A première vue, la petite, qui souriait dans les bras de la policière, semble aller bien et ne pas avoir subi de sévices. Elle a passé des examens médicaux et elle est restée toute la nuit à l’hôpital des Enfants de Buenos Aires. Sa famille et elle ont été placées sous la protection de la justice des mineurs.
Cette fillette
n’a jamais connu que la rue. Elle y est née. Sa mère y vivrait
depuis quatorze ans selon ce qu’a confié à La
Nación
une de ses camarades d’école dans le même quartier.

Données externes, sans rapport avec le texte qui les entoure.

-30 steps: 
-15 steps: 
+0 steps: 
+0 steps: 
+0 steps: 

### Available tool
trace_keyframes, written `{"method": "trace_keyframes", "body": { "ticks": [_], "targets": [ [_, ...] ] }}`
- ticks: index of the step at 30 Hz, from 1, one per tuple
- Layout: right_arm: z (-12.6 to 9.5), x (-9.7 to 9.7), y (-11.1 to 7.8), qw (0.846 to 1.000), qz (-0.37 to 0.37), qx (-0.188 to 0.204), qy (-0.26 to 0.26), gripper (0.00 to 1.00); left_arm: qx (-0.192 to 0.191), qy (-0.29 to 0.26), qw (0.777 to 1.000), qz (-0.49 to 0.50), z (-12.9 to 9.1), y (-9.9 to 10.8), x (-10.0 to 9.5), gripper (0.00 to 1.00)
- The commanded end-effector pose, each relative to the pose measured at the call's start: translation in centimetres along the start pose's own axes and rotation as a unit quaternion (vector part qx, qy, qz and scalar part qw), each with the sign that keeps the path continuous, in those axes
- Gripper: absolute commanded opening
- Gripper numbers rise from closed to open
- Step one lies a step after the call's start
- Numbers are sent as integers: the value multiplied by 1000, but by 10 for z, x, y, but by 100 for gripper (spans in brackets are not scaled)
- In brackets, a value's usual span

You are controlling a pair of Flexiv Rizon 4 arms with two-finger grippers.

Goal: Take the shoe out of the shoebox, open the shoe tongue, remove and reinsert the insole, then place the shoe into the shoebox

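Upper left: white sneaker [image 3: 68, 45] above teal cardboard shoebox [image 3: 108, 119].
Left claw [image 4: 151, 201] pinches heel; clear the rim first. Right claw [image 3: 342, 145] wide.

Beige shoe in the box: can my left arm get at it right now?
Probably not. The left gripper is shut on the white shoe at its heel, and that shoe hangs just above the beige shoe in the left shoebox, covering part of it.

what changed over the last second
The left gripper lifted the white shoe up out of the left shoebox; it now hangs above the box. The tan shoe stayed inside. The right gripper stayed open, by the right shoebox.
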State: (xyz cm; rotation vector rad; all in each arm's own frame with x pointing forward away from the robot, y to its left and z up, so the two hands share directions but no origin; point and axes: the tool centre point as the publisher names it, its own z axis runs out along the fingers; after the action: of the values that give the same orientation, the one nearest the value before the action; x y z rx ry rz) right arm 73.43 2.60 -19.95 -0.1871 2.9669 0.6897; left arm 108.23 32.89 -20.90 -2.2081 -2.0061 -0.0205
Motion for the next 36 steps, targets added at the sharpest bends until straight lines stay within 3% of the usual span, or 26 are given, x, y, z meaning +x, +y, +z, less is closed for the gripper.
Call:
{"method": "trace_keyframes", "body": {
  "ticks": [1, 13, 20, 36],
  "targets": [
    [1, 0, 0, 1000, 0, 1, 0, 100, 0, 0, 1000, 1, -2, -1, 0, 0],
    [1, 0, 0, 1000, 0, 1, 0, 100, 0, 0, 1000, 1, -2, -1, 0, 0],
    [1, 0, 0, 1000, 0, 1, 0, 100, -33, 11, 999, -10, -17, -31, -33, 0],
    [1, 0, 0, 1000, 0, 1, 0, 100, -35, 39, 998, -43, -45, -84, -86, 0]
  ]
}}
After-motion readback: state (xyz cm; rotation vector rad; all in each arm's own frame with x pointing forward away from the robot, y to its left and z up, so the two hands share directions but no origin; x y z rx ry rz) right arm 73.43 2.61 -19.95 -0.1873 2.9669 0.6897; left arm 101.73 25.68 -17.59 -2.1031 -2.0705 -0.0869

Par sa soudaineté, sa durée et son traitement médiatique pendant près d’une semaine, de lundi à jeudi, ce fait divers jette enfin une lumière crue sur la situation sordide de tant de gens de tous âges victimes de la crise économique sans fin qui secoue l’Argentine depuis décembre 2001, quand tout le système financier a fait faillite après dix ans de politique monétaire et économique délirante sous la présidence de Carlos Menem (1990-2000). D’après les associations spécialisées, il y a en Argentine 871 mineurs sans abri.
Pour aller plus loin :
lire l’article
principal de Página/12
lire l’article
d’hier de La
Prensa
sur la découverte de la gamine
lire l’article
de Clarín
lire l’article
de La
Nación
sur le déroulé des faits
lire l’article
de La
Nación
sur les conditions de vie de cette famille à Villa Lugano
lire le
billet d’opinion d’une sociologue de la UCA
(Université Catholique d’Argentine, à Buenos Aires) paru dans La
Nación
Ajout du 24 mars 2021 :
lire cet article de La Prensa sur le martyre subi par la petite, dont l'examen médical a révélé qu'elle était abusée depuis de très nombreuses années et que sa mère ne peut pas y être étrangère
(1) Sergio Berni, le ministre de la sécurité de la province, a occupé le même poste au niveau fédéral sous la présidence de Cristina Kirchner. C’est lui qui est intervenu dans l’appartement du procureur Alberto Nisman après le probable suicide de ce dernier. Le voir patauger dans le sang du magistrat et contaminer la scène de crime avait contribué (et pas qu’un peu) aux rumeurs qui accusaient Cristina d’avoir commandité le crime. L’homme semble ne pas supporter de ne pas avoir retrouvé le même poste dans le gouvernement actuel et ne rate jamais une occasion d’attaquer, voire comme ici d’insulter, la personne choisie par le président Alberto Fernández pour occuper ce maroquin. On le sent d’autant plus travaillé par la jalousie qu’il s’agit d’une femme pour « un poste d’homme ». Berni a la réputation d’être un peu limité et depuis plus d’un an, il semble s’efforcer d’en administrer la preuve.